Na maior parte dos casos os indivíduos conhecem bem os riscos e os prejuízos que estão causando à saúde com uso de esteroides anabólicos ilegais, mas do uso aparentemente tal fato não se mostra suficiente para detê-los no impulso de “melhorar” a imagem fazendo uso indiscriminado dos mesmos. As causas da vigorexia são psicológicas, mas há uma linha de pesquisadores que acredita que a vigorexia é um distúrbio genético. Outros sustentam a hipótese de que é causada por um desequilíbrio químico no cérebro.

Pesquisas mostram que os vigoréxicos são introvertidos, tímidos e com sentimento de inferioridade social. Possuem baixa autoestima, grande dificuldade de se integrar socialmente e apresentam rejeição à imagem corporal. Outros estudos mostram que o distúrbio pode ser mais comum em pessoas que foram perseguidas, maltratadas ou abusadas quando jovens.

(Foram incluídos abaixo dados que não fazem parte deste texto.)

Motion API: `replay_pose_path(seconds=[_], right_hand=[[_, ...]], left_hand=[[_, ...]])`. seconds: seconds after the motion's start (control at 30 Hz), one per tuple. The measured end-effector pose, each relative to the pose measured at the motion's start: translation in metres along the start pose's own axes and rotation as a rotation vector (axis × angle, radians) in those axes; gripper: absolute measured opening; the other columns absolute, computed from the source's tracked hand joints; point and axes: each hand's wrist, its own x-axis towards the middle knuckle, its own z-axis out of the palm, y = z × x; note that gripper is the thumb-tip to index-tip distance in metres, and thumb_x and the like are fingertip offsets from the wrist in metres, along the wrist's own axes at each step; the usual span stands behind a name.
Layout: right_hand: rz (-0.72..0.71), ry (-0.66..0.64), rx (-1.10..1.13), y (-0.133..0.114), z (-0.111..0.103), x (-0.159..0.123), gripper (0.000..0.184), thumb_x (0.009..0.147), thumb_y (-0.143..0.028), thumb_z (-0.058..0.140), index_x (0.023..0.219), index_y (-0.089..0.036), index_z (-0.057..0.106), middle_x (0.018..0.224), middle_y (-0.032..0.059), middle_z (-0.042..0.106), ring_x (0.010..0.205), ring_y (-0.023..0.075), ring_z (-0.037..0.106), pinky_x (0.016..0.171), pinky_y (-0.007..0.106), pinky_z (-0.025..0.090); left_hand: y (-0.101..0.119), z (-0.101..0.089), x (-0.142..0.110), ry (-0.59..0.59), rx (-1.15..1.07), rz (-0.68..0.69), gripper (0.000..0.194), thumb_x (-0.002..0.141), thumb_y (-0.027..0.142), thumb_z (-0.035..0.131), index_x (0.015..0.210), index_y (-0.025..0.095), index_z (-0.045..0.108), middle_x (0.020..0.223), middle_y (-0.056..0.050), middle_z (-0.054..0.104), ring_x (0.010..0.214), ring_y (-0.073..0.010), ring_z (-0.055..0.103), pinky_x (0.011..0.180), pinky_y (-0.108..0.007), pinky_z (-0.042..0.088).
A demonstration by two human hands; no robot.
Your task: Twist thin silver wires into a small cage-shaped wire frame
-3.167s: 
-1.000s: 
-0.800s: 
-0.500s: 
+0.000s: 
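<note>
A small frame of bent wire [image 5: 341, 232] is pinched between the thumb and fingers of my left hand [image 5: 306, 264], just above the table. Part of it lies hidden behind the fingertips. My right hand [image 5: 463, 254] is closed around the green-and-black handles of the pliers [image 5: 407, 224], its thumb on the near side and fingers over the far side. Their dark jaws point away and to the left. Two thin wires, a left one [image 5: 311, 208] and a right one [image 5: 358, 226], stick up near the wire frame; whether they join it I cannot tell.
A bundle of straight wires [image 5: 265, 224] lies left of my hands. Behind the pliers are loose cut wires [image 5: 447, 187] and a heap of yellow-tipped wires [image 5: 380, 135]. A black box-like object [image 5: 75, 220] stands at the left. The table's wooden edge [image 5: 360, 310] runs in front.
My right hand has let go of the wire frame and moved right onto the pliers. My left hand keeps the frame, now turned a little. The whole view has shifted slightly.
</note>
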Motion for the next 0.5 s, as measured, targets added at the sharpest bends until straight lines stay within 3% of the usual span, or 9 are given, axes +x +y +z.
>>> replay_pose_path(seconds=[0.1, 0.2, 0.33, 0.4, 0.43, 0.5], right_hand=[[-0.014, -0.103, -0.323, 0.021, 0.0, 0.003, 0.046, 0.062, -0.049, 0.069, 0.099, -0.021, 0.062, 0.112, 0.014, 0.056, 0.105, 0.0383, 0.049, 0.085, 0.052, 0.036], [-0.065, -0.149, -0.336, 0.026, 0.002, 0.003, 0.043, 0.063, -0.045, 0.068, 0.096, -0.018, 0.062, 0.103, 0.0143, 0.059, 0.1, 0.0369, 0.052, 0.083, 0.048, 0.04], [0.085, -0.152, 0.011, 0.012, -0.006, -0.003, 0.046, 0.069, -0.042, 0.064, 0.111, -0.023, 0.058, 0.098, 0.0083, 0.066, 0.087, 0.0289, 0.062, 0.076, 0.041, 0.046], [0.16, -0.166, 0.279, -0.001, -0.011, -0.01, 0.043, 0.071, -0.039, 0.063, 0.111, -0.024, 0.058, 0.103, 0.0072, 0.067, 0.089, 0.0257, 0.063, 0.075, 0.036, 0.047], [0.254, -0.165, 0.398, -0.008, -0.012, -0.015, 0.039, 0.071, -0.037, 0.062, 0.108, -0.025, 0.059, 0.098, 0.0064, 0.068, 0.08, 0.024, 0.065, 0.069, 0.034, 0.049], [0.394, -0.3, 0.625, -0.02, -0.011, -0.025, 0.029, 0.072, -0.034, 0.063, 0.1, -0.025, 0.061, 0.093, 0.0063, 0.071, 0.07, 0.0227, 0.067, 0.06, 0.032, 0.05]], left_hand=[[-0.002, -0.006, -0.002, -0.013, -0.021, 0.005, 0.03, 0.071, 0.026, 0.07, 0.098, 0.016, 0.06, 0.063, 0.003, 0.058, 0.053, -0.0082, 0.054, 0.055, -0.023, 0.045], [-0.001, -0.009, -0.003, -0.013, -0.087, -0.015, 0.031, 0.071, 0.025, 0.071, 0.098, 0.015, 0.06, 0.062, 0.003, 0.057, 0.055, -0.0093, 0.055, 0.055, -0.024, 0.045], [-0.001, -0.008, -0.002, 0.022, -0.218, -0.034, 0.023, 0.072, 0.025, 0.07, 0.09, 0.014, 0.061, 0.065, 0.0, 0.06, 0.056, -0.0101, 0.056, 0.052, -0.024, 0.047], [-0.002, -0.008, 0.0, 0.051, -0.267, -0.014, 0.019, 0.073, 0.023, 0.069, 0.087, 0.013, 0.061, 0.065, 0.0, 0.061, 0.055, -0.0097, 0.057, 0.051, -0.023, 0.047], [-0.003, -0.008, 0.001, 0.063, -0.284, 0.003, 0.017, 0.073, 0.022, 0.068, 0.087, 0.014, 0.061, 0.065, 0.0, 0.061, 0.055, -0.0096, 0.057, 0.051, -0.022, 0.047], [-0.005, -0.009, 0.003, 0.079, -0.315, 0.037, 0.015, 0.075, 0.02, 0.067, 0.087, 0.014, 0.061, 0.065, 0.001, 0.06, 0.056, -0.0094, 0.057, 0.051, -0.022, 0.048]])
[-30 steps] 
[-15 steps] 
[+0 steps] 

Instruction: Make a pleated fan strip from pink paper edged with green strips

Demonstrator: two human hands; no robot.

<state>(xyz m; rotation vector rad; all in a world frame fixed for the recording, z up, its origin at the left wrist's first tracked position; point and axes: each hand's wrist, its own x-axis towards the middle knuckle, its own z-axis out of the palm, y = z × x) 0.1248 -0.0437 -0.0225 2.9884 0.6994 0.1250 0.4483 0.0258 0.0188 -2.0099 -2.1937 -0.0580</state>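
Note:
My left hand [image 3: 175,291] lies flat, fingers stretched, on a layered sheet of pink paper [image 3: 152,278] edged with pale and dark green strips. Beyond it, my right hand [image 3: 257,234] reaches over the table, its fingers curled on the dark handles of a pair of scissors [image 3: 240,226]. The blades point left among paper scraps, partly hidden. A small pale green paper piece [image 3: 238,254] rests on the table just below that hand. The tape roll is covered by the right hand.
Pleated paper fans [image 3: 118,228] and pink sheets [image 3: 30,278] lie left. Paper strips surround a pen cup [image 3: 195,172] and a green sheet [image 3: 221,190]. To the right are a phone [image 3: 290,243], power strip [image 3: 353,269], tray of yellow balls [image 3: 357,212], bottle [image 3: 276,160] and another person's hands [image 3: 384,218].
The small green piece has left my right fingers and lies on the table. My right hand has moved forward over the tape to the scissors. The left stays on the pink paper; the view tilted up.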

O tratamento para a vigorexia envolve atendimento psicológico e eventualmente medicação psiquiátrica ??para gerenciar o estresse e a depressão. O apoio de nutricionistas faz-se fundamental uma vez que trata – se também de um distúrbio alimentar.
Concordamos com Camargo (2008) quando afirma que tal constatação é motivo de preocupação por parte de profissionais da área da saúde e em especial da Educação Física.

Para Caputo (2005) devemos estar preparados para trabalhar em conjunto com outros profissionais para tentar minimizar os danos para essa população jovem.

No nosso modesto entender faz-se necessário reconhecer a gravidade da situação.

Referências
Camargo, T. Pires de et al. Vigorexia: revisão dos aspectos atuais deste distúrbio de imagem corporal. Rev. bras. psicol. Esporte. 2008, vol.2, n.1, pp. 01-15 .
Campbell, J. As máscaras de Deus – Mitologia Oriental, trad. C. Fischer, São Paulo,PalasAthena,1994
Caputo, F. et al A Obsessão Masculina pelo corpo malhado, forte e sarado Rev. Bras. de Ciências do Esporte, vol. 27, núm. 1, Curitiba, 2005.
Pope, H. G. et al. O complexo de Adônis: a obsessão masculina pelo corpo. Trad. de Sérgio Teixeira. Rio de Janeiro: Campus, 2000.